• **Problem description**: Working down the material below, reproduce exactly every line from the one containing "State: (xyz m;" to the last line, and only those.

• **Data block**:
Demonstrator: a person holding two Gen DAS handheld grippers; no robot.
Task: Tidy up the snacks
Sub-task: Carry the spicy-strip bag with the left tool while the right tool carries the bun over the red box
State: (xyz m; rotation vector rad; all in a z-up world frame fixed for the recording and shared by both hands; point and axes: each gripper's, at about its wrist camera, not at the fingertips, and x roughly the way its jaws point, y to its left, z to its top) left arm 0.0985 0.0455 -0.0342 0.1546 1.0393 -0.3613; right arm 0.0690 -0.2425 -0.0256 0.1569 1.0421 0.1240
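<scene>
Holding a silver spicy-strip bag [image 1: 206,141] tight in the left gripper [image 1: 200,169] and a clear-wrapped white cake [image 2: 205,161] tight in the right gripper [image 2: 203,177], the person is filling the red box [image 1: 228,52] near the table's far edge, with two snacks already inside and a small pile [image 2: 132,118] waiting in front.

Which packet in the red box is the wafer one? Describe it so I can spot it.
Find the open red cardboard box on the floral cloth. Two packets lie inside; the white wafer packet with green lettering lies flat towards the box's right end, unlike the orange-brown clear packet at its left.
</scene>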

• **Exercise solution**:
State: (xyz m; rotation vector rad; all in a z-up world frame fixed for the recording and shared by both hands; point and axes: each gripper's, at about its wrist camera, not at the fingertips, and x roughly the way its jaws point, y to its left, z to its top) left arm 0.0985 0.0455 -0.0342 0.1546 1.0393 -0.3613; right arm 0.0690 -0.2425 -0.0256 0.1569 1.0421 0.1240
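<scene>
Holding a silver spicy-strip bag [image 1: 206,141] tight in the left gripper [image 1: 200,169] and a clear-wrapped white cake [image 2: 205,161] tight in the right gripper [image 2: 203,177], the person is filling the red box [image 1: 228,52] near the table's far edge, with two snacks already inside and a small pile [image 2: 132,118] waiting in front.

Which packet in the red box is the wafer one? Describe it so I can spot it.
Find the open red cardboard box on the floral cloth. Two packets lie inside; the white wafer packet with green lettering lies flat towards the box's right end, unlike the orange-brown clear packet at its left.
</scene>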

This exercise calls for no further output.